§ **Provided data**:
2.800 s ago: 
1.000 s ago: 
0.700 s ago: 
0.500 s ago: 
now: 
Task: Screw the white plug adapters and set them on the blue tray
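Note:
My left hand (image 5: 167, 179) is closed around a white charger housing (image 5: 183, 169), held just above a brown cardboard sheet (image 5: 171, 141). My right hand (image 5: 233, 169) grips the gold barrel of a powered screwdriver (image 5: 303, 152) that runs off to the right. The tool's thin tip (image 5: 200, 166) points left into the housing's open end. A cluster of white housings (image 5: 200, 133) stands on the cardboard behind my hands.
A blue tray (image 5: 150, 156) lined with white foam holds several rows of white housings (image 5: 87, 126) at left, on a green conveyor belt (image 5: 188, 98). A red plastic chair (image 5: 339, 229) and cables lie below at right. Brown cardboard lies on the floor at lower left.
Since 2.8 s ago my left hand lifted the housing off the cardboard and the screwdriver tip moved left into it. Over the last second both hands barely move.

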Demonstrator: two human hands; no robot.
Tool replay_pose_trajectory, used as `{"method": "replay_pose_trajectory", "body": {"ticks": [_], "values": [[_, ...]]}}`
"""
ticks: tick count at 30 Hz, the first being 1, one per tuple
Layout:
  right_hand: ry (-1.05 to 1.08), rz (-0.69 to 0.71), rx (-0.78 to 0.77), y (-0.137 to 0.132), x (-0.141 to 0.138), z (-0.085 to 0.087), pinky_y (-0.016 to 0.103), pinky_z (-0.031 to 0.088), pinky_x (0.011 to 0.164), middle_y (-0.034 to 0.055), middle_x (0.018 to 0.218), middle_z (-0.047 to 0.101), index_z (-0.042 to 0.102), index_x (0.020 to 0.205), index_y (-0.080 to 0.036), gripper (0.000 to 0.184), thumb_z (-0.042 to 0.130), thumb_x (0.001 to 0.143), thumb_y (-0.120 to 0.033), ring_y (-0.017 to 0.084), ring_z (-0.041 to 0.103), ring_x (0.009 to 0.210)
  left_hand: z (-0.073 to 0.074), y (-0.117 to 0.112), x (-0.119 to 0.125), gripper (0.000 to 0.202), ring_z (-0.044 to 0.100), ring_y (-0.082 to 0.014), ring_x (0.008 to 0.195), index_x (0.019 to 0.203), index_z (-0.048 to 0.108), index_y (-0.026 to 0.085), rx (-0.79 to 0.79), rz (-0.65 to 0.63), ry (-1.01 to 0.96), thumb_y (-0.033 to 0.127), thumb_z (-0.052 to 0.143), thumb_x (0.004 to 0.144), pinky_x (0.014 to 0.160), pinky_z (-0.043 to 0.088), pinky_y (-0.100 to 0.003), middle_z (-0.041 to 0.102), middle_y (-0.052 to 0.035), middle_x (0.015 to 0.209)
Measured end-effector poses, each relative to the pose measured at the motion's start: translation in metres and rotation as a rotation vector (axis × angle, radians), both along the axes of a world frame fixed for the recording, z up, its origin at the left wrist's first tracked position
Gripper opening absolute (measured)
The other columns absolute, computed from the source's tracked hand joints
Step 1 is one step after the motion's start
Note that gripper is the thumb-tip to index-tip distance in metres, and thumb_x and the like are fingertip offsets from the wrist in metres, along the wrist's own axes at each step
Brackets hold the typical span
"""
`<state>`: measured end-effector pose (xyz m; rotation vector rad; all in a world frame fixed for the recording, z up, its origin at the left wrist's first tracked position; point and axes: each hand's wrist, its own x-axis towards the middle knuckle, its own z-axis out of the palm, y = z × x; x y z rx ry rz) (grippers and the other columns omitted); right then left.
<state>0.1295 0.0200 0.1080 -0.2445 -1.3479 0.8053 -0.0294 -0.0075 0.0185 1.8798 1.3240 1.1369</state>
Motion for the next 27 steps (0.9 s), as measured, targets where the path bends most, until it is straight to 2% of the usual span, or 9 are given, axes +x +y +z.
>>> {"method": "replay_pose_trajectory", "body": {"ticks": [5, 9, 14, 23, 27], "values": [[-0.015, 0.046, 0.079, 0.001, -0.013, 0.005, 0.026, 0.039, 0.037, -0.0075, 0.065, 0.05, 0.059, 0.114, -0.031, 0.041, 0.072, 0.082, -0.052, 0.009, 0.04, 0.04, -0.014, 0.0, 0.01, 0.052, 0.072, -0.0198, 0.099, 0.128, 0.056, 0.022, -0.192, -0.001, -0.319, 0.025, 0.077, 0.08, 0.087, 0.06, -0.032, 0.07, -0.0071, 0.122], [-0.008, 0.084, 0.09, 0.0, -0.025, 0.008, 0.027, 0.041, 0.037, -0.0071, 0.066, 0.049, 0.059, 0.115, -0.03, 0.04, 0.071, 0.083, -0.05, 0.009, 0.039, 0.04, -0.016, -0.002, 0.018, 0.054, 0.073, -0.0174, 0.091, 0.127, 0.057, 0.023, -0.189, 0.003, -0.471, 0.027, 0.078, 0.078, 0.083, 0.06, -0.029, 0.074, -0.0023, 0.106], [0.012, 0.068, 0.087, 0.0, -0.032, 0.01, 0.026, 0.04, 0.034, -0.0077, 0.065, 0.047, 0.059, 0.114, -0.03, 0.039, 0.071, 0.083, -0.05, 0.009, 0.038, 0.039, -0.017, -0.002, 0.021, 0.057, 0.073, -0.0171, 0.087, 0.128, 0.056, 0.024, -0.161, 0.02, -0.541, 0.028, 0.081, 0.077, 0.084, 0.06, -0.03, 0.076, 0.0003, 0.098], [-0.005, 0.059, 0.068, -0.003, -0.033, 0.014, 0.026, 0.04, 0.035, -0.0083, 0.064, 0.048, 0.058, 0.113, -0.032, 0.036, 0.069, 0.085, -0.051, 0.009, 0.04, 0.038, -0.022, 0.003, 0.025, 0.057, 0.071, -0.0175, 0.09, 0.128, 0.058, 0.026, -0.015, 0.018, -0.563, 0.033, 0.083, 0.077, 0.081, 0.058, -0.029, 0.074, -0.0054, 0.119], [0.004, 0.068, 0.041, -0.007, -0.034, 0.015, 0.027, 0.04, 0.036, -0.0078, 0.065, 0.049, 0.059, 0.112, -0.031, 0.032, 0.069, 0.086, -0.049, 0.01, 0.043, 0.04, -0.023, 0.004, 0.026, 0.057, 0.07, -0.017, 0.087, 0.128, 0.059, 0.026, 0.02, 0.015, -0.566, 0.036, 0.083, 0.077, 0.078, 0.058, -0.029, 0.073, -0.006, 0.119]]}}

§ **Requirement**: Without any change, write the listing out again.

§ **Answer**:
2.800 s ago: 
1.000 s ago: 
0.700 s ago: 
0.500 s ago: 
now: 
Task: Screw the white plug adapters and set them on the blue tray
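Note:
My left hand (image 5: 167, 179) is closed around a white charger housing (image 5: 183, 169), held just above a brown cardboard sheet (image 5: 171, 141). My right hand (image 5: 233, 169) grips the gold barrel of a powered screwdriver (image 5: 303, 152) that runs off to the right. The tool's thin tip (image 5: 200, 166) points left into the housing's open end. A cluster of white housings (image 5: 200, 133) stands on the cardboard behind my hands.
A blue tray (image 5: 150, 156) lined with white foam holds several rows of white housings (image 5: 87, 126) at left, on a green conveyor belt (image 5: 188, 98). A red plastic chair (image 5: 339, 229) and cables lie below at right. Brown cardboard lies on the floor at lower left.
Since 2.8 s ago my left hand lifted the housing off the cardboard and the screwdriver tip moved left into it. Over the last second both hands barely move.
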
Demonstrator: two human hands; no robot.
Tool replay_pose_trajectory, used as `{"method": "replay_pose_trajectory", "body": {"ticks": [_], "values": [[_, ...]]}}`
"""
ticks: tick count at 30 Hz, the first being 1, one per tuple
Layout:
  right_hand: ry (-1.05 to 1.08), rz (-0.69 to 0.71), rx (-0.78 to 0.77), y (-0.137 to 0.132), x (-0.141 to 0.138), z (-0.085 to 0.087), pinky_y (-0.016 to 0.103), pinky_z (-0.031 to 0.088), pinky_x (0.011 to 0.164), middle_y (-0.034 to 0.055), middle_x (0.018 to 0.218), middle_z (-0.047 to 0.101), index_z (-0.042 to 0.102), index_x (0.020 to 0.205), index_y (-0.080 to 0.036), gripper (0.000 to 0.184), thumb_z (-0.042 to 0.130), thumb_x (0.001 to 0.143), thumb_y (-0.120 to 0.033), ring_y (-0.017 to 0.084), ring_z (-0.041 to 0.103), ring_x (0.009 to 0.210)
  left_hand: z (-0.073 to 0.074), y (-0.117 to 0.112), x (-0.119 to 0.125), gripper (0.000 to 0.202), ring_z (-0.044 to 0.100), ring_y (-0.082 to 0.014), ring_x (0.008 to 0.195), index_x (0.019 to 0.203), index_z (-0.048 to 0.108), index_y (-0.026 to 0.085), rx (-0.79 to 0.79), rz (-0.65 to 0.63), ry (-1.01 to 0.96), thumb_y (-0.033 to 0.127), thumb_z (-0.052 to 0.143), thumb_x (0.004 to 0.144), pinky_x (0.014 to 0.160), pinky_z (-0.043 to 0.088), pinky_y (-0.100 to 0.003), middle_z (-0.041 to 0.102), middle_y (-0.052 to 0.035), middle_x (0.015 to 0.209)
Measured end-effector poses, each relative to the pose measured at the motion's start: translation in metres and rotation as a rotation vector (axis × angle, radians), both along the axes of a world frame fixed for the recording, z up, its origin at the left wrist's first tracked position
Gripper opening absolute (measured)
The other columns absolute, computed from the source's tracked hand joints
Step 1 is one step after the motion's start
Note that gripper is the thumb-tip to index-tip distance in metres, and thumb_x and the like are fingertip offsets from the wrist in metres, along the wrist's own axes at each step
Brackets hold the typical span
"""
`<state>`: measured end-effector pose (xyz m; rotation vector rad; all in a world frame fixed for the recording, z up, its origin at the left wrist's first tracked position; point and axes: each hand's wrist, its own x-axis towards the middle knuckle, its own z-axis out of the palm, y = z × x; x y z rx ry rz) (grippers and the other columns omitted); right then left.
<state>0.1295 0.0200 0.1080 -0.2445 -1.3479 0.8053 -0.0294 -0.0075 0.0185 1.8798 1.3240 1.1369</state>
Motion for the next 27 steps (0.9 s), as measured, targets where the path bends most, until it is straight to 2% of the usual span, or 9 are given, axes +x +y +z.
>>> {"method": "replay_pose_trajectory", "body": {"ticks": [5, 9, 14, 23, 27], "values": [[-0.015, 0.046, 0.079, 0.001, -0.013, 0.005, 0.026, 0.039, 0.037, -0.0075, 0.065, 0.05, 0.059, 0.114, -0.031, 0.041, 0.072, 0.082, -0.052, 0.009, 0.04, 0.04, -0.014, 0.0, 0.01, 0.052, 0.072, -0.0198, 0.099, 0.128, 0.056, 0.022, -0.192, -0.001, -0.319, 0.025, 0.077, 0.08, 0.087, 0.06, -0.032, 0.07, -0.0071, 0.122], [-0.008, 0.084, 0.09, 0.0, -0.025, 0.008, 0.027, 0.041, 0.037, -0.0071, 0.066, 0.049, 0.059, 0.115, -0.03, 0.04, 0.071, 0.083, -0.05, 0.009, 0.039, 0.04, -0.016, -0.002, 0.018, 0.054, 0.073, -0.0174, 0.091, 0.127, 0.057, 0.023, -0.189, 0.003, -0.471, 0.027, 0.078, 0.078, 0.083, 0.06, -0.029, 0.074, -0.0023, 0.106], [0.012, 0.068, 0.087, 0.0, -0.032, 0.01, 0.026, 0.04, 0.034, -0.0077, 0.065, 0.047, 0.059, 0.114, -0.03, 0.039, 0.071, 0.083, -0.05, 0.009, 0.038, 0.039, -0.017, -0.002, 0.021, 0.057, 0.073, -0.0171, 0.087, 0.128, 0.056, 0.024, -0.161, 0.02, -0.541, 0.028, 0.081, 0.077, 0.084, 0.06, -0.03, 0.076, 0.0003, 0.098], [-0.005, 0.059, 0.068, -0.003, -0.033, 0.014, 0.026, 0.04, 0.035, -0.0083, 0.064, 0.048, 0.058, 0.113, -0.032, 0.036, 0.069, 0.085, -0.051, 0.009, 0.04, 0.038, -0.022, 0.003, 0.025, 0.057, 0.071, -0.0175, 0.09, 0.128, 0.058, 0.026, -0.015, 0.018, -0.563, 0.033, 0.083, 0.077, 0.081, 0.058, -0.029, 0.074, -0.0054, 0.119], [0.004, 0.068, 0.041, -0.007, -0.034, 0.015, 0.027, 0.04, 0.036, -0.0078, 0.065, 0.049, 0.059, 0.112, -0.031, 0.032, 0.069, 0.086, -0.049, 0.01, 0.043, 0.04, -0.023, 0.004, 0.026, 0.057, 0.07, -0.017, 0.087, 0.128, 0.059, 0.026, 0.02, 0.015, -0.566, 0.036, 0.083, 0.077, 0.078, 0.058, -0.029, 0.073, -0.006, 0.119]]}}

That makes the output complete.